Eins war die Corona-Warn-App noch nie: günstig. Nun steigen die Kosten weiter an. Auf Anfrage von WELT AM SONNTAG teilte das zuständige Bundesgesundheitsministerium mit, dass die 50 Millionen Euro, die für 2022 prognostiziert worden waren, nicht ausreichen. Für „den Betrieb und die Weiterentwicklung“ der App fallen in diesem Jahr stattdessen „voraussichtlich Kosten in Höhe von 73 Millionen Euro“ an, so ein Sprecher.
Aufgrund der „nach wie vor dynamischen Pandemielage und des möglichen Anstiegs der Fallzahlen in den Wintermonaten“ habe man beschlossen, die App weiter zu betreiben, so das Gesundheitsministerium weiter. Die „dafür maßgeblichen Verträge“ werden nach Angaben des Ministeriums bis zum 31. Mai 2023 verlängert. Im Haushaltsjahr 2023 würden für die Fortführung der Corona-Warn-App Mittel in Höhe von circa 23 Millionen Euro benötigt, so der Sprecher.
Die App wurde im Juni 2020 eingeführt, vor allem um Infektionsketten besser nachverfolgen und schneller unterbrechen zu können. Schon bis Jahresbeginn hatte die App mehr als 130 Millionen Euro gekostet. Zusammen mit den Ausgaben für 2022 belaufen sich die Gesamtkosten für das technische Hilfsmittel damit nun auf rund 220 Millionen Euro.
Dass es auch günstiger geht, zeigen andere Länder, die Nachverfolgungs-Apps nach demselben Prinzip wie dem deutschen entwickelt haben. Finnland liegt für seine App „Koronavilkku“, die im Sommer dieses Jahres eingestellt wurde, bei „knapp unter sechs Millionen Euro“. Das teilte das zuständige Finnische Institut für Gesundheit und Wohlfahrt auf Anfrage mit.

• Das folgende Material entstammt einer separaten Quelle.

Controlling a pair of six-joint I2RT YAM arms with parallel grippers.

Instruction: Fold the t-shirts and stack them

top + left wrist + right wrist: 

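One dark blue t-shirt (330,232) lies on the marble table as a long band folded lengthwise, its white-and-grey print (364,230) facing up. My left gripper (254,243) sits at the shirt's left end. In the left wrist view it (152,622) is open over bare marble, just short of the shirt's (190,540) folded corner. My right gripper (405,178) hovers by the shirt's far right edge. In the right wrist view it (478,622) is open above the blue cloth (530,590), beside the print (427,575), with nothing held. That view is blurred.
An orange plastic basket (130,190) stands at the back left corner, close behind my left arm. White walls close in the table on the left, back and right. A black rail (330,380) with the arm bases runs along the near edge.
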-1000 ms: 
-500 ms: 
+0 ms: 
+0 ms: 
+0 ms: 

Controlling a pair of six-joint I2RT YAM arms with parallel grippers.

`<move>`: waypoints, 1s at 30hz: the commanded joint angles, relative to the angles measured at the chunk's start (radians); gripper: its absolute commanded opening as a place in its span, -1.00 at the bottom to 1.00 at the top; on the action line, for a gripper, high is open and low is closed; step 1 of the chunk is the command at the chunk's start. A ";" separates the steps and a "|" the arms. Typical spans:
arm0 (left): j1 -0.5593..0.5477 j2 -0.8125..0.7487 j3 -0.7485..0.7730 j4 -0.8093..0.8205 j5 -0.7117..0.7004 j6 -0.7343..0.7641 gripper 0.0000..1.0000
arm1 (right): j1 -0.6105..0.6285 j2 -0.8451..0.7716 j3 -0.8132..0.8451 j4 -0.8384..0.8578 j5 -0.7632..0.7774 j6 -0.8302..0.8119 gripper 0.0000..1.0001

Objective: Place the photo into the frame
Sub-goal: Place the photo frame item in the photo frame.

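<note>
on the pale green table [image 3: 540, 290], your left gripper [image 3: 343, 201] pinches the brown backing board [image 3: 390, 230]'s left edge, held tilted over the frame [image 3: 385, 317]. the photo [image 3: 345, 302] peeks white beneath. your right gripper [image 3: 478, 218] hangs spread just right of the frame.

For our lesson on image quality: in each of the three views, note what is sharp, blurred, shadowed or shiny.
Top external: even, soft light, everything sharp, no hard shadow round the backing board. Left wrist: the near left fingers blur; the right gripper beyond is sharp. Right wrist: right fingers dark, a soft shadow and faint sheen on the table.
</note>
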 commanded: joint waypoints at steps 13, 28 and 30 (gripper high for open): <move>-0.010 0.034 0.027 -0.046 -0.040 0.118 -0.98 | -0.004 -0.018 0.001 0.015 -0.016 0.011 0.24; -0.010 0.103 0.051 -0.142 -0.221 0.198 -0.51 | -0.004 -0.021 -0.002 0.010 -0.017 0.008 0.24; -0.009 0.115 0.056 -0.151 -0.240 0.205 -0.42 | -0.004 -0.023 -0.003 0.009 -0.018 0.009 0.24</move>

Das sind nicht einmal drei Prozent der deutschen Kosten.
Auch in den Niederlanden ging es deutlich günstiger: Die „CoronaMelder“-App beanspruchte fünf Millionen Euro Entwicklungskosten, ihr Betrieb kostete bis Ende 2021 weitere 9,7 Millionen Euro.
Mit rund 47,8 Millionen Downloads steht Deutschland im internationalen Vergleich zwar sehr gut da. Allerdings gibt es keine Zahlen dazu, wie viele Leute die App auch tatsächlich kontinuierlich für die Kontaktnachverfolgung nutzen.
Für Gesine Lötzsch, stellvertretende Vorsitzende und haushaltspolitische Sprecherin der Linksfraktion, ist die App „ein Fass ohne Boden“. Ihre Erfahrungen damit seien „nicht sonderlich positiv“. „Das Geld wäre sicherlich zur Unterstützung überlasteter Gesundheitsämter besser aufgehoben.“
Konstantin von Notz, stellvertretender Fraktionsvorsitzender der Grünen, betont hingegen, die App sei weiterhin ein zentraler Baustein der Pandemiebekämpfung. Vom Ministerium wünsche er sich aber „größtmögliche Transparenz über die bisherigen und in Zukunft weiter anfallenden Kosten“. Nicht zuletzt vor dem Hintergrund der „nicht unerheblichen Kosten“ gelte es zudem „nun sehr genau zu überlegen“, wie sie „auch in Zukunft einen sinnvollen Beitrag“ leisten könne. Die Zivilgesellschaft, die „ihr Know-How eingebracht“ habe, sollte daran beteiligt werden.